Work order => Could the listing below be returned exactly, with its pictures left out?

Information supplied =>
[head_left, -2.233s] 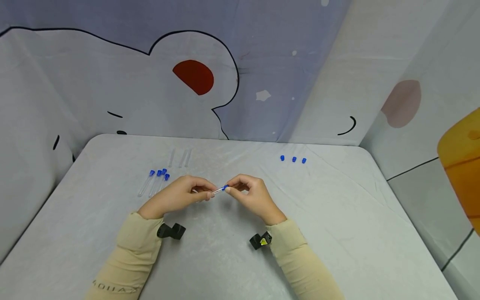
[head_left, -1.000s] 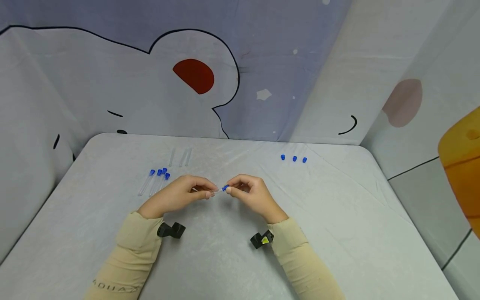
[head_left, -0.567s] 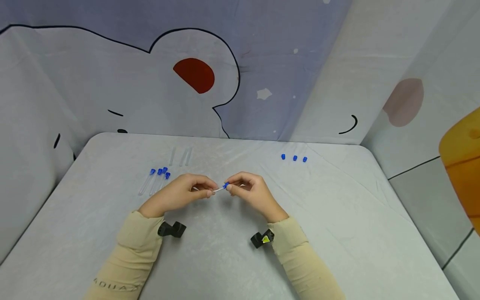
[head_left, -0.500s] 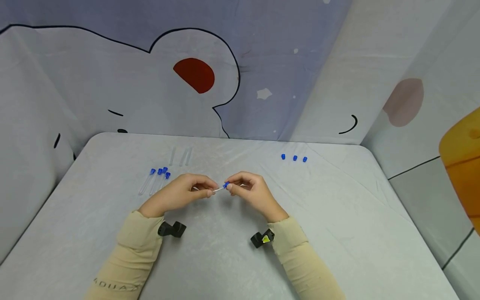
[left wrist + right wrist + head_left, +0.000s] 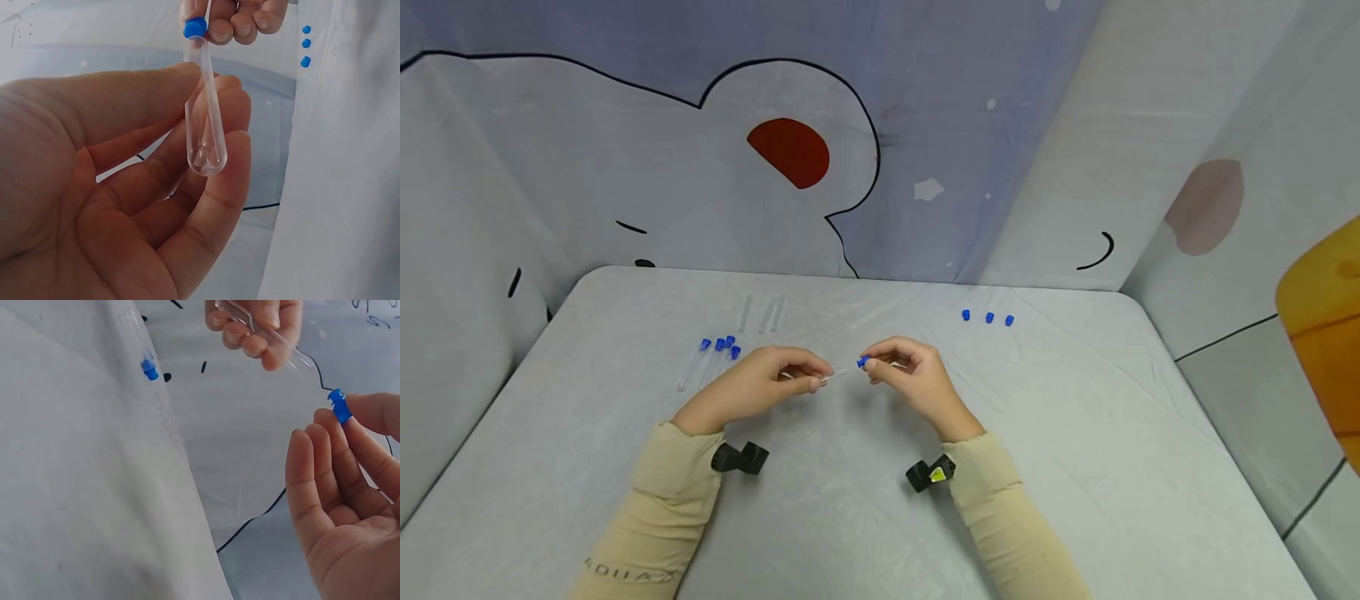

Response to the exercise =>
[head_left, -2.233s] 
[head_left, -1.000s] 
[head_left, -0.567s] 
[head_left, -0.500s] 
[left wrist + right wrist + head_left, +0.000s] 

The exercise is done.